Task goal>
Of all the lines in the material, count those containing the string "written" and write only the resulting number.
[Entries provided — start]
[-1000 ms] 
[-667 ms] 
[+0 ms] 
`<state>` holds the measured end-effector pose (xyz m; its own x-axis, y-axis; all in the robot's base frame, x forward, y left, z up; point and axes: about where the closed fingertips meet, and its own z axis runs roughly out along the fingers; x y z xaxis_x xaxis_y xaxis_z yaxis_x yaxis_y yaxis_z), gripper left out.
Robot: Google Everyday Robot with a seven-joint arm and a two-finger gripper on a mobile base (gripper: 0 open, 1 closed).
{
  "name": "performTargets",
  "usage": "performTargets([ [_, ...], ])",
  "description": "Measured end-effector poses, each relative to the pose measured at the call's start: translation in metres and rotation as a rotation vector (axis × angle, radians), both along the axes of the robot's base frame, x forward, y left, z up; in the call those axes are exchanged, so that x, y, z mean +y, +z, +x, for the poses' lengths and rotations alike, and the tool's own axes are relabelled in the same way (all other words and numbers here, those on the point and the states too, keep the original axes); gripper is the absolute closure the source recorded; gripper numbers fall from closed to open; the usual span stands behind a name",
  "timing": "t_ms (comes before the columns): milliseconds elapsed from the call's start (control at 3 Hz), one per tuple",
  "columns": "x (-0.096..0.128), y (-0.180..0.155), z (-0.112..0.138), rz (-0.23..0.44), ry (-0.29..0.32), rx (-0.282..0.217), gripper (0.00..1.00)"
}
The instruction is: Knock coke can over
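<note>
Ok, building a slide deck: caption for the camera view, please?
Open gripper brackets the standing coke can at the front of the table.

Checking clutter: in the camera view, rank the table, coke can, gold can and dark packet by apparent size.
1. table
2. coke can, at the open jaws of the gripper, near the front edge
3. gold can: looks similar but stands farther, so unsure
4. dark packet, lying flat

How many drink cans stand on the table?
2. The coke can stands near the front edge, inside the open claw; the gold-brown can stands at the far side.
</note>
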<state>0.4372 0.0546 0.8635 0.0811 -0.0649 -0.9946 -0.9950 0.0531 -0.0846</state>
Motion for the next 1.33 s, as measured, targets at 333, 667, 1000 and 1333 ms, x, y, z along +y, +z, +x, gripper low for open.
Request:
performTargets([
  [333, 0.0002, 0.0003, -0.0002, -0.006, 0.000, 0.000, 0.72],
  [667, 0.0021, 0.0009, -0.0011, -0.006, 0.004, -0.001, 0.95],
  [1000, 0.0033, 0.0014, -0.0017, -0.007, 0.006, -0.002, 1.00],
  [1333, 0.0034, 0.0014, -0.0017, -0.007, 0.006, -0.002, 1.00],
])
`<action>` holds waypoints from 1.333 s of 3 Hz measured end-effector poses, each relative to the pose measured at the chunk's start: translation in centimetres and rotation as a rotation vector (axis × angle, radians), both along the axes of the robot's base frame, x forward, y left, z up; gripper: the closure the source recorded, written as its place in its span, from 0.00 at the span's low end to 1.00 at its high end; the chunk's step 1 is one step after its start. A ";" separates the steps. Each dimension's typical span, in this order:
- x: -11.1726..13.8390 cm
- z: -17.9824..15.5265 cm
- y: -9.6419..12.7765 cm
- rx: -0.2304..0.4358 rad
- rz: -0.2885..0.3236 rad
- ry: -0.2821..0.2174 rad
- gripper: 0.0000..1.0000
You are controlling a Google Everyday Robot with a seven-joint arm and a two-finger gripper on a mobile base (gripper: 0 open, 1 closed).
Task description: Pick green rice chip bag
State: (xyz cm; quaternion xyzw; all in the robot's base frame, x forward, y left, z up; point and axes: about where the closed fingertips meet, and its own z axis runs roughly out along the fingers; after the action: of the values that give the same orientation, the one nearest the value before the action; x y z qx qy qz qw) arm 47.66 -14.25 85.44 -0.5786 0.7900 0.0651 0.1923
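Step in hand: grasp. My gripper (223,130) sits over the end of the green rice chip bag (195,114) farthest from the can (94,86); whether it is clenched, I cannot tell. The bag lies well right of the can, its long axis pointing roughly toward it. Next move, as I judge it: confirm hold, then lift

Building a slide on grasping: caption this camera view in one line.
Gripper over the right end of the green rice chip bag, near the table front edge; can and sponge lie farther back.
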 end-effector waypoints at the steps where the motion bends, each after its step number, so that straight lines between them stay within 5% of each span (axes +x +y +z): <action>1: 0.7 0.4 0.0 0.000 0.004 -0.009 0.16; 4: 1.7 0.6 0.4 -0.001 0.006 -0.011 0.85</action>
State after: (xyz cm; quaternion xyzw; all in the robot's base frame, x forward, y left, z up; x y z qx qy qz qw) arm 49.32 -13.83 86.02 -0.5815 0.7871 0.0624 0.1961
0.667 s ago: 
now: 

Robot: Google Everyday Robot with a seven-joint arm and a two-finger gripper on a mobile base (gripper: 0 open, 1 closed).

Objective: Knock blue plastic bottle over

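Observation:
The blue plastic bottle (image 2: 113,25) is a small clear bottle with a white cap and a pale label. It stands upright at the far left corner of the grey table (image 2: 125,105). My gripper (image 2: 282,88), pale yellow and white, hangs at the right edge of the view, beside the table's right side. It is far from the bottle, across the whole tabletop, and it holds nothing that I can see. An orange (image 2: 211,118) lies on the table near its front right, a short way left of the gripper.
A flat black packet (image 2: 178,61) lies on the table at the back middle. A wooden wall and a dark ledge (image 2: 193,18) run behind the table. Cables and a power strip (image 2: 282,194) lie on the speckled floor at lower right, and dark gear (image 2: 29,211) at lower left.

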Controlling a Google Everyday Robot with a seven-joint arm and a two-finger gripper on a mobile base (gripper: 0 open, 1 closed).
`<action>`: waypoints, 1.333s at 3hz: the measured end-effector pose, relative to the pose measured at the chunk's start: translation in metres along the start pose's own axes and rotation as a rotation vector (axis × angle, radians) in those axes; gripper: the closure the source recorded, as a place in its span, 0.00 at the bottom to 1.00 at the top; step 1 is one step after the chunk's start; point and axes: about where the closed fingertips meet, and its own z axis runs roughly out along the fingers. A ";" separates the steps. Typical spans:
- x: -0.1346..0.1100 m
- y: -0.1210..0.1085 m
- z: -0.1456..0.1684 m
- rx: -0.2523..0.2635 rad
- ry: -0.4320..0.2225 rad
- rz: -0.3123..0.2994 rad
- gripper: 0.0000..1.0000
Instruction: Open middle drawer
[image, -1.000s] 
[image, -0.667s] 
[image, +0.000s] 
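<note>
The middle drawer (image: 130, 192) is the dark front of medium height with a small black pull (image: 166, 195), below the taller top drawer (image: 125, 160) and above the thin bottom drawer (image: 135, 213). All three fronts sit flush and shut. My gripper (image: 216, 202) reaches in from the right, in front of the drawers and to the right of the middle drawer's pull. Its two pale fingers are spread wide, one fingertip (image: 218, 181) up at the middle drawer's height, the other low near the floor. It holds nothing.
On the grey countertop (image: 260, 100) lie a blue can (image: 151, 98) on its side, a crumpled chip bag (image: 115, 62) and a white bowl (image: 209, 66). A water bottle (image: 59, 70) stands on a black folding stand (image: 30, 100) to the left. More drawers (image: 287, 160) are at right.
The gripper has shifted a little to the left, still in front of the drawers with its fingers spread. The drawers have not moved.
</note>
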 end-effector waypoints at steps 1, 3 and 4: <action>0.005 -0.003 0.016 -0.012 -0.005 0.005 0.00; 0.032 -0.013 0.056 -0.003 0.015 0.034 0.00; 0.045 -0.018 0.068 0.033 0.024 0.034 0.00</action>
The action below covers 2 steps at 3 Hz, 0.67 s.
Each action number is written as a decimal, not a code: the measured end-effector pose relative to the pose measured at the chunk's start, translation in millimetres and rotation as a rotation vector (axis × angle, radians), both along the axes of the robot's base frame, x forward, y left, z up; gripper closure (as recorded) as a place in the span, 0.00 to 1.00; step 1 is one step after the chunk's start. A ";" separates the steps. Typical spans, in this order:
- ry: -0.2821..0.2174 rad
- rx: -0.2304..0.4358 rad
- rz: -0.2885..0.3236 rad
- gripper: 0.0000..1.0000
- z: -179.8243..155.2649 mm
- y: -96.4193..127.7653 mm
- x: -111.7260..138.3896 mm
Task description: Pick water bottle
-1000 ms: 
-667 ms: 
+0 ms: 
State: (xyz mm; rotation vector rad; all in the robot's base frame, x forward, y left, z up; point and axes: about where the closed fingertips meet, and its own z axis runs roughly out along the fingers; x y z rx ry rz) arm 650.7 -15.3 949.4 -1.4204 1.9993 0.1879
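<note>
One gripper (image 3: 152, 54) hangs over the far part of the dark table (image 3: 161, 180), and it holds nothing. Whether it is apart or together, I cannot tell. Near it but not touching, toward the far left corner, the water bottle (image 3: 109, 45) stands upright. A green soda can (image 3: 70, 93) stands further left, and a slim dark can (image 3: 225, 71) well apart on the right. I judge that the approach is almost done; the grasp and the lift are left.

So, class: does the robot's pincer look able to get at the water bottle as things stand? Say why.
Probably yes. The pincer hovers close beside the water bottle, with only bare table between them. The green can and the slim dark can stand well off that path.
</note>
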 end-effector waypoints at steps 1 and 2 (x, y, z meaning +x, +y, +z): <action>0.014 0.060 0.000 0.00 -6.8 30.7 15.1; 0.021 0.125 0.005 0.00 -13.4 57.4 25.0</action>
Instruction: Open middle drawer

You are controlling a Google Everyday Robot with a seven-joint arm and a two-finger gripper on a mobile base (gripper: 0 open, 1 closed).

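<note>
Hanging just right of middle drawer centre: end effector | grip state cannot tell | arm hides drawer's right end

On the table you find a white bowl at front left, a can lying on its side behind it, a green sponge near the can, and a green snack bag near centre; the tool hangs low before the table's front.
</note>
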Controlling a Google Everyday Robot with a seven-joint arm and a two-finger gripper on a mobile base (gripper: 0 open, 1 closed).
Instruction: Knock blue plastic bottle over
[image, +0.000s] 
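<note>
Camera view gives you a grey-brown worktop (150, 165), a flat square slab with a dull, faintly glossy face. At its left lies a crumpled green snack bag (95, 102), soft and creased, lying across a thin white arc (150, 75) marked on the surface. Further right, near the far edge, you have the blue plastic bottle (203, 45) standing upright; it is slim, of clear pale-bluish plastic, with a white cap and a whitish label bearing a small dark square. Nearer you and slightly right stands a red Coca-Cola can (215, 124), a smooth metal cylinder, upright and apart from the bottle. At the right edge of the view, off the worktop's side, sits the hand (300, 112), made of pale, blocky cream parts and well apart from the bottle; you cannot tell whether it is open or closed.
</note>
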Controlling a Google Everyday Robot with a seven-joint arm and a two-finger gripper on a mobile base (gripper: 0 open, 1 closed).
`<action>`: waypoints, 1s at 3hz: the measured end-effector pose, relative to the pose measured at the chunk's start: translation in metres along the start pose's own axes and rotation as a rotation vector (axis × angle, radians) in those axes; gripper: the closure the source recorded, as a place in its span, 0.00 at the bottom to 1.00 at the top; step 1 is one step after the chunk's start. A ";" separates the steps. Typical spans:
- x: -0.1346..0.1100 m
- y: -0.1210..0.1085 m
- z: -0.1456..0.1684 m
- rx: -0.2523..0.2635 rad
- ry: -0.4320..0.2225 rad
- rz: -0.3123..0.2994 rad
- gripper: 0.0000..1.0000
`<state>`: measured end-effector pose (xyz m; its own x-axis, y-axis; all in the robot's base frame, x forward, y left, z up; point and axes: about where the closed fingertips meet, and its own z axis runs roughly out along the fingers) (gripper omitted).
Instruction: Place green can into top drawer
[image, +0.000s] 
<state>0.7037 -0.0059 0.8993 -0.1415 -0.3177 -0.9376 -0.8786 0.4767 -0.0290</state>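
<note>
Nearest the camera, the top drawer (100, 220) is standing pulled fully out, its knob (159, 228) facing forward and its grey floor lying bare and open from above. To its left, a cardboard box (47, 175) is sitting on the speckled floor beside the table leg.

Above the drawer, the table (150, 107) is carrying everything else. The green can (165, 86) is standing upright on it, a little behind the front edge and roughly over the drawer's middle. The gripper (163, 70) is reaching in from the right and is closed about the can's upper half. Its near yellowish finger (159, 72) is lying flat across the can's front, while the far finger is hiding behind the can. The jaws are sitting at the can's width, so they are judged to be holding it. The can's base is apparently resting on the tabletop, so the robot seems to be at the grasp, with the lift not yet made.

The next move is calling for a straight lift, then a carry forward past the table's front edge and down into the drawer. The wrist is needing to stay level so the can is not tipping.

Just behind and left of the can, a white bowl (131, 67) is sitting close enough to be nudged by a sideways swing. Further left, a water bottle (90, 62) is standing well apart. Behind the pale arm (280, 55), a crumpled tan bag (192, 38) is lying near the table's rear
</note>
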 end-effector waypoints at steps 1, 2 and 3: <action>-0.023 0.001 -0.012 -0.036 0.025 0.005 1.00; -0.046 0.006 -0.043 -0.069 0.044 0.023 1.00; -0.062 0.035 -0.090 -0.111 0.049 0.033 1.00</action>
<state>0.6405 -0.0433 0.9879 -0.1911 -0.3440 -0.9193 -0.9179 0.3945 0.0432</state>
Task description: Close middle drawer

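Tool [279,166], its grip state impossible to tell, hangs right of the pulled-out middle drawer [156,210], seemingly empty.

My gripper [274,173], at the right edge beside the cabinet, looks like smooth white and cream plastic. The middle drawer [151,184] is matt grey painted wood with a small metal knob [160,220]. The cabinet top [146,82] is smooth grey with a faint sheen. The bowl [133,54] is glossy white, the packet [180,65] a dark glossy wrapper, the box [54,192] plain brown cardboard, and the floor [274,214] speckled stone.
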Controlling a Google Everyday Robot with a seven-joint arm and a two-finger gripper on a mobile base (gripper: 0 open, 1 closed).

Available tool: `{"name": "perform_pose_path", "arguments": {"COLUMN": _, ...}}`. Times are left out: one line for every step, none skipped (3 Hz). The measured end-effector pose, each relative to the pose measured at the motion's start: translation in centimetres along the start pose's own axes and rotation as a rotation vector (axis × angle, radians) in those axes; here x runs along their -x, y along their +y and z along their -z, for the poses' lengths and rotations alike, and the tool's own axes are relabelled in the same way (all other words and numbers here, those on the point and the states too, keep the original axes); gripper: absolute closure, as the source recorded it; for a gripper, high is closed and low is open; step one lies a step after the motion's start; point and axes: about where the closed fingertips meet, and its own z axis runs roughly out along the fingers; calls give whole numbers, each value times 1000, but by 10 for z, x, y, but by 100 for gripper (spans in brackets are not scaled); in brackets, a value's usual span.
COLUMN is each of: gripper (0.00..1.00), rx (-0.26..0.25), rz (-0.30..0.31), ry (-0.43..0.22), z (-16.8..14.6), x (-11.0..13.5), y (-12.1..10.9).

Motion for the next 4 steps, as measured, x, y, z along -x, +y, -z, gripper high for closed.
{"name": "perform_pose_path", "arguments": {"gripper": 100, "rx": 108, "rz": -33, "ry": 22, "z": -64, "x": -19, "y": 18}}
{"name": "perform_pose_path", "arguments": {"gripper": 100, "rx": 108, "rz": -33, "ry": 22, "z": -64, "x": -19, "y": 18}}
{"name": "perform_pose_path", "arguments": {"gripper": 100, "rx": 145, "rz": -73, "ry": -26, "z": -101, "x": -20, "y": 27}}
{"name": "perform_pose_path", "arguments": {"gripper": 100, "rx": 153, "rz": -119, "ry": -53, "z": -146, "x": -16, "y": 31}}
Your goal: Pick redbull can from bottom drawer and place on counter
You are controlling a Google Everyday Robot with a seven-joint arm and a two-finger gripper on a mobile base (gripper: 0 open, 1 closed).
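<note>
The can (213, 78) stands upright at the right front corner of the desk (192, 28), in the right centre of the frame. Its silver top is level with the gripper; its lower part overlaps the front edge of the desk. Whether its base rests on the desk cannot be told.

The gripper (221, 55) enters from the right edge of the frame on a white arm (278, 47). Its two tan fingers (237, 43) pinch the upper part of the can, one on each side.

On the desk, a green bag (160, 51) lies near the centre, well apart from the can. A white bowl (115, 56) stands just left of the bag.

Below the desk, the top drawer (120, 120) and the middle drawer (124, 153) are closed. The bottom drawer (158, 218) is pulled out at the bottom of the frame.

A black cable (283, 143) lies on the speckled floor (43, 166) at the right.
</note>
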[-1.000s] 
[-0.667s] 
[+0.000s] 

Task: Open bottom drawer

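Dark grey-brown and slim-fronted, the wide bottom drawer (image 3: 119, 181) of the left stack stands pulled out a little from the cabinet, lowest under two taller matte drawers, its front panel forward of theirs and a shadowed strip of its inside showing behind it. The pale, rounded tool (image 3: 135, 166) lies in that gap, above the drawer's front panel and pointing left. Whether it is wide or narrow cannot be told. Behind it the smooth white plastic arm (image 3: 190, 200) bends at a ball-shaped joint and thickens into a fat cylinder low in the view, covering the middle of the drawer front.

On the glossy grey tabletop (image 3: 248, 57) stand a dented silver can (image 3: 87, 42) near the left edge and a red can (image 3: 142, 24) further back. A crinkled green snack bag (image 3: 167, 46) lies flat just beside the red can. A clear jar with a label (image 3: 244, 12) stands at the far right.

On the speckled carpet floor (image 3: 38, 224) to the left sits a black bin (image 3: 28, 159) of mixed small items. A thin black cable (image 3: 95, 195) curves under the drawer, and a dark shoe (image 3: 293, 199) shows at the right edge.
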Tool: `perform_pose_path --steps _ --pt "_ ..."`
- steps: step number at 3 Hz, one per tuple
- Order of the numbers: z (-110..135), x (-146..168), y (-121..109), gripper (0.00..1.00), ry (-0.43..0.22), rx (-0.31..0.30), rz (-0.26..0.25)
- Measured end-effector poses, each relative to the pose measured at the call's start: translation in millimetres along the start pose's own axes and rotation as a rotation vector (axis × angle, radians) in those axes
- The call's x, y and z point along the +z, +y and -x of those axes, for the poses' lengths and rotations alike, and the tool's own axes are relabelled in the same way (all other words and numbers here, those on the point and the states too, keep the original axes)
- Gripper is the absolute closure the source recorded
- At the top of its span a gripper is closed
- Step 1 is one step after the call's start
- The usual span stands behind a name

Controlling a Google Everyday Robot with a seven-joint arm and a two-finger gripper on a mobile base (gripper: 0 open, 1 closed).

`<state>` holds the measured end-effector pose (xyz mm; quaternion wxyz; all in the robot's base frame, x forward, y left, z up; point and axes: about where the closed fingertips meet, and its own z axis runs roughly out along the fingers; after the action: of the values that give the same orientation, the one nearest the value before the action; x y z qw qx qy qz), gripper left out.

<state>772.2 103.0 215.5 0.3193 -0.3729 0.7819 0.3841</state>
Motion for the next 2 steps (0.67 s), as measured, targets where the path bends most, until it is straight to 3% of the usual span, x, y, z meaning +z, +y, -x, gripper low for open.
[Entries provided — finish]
Answer box>
2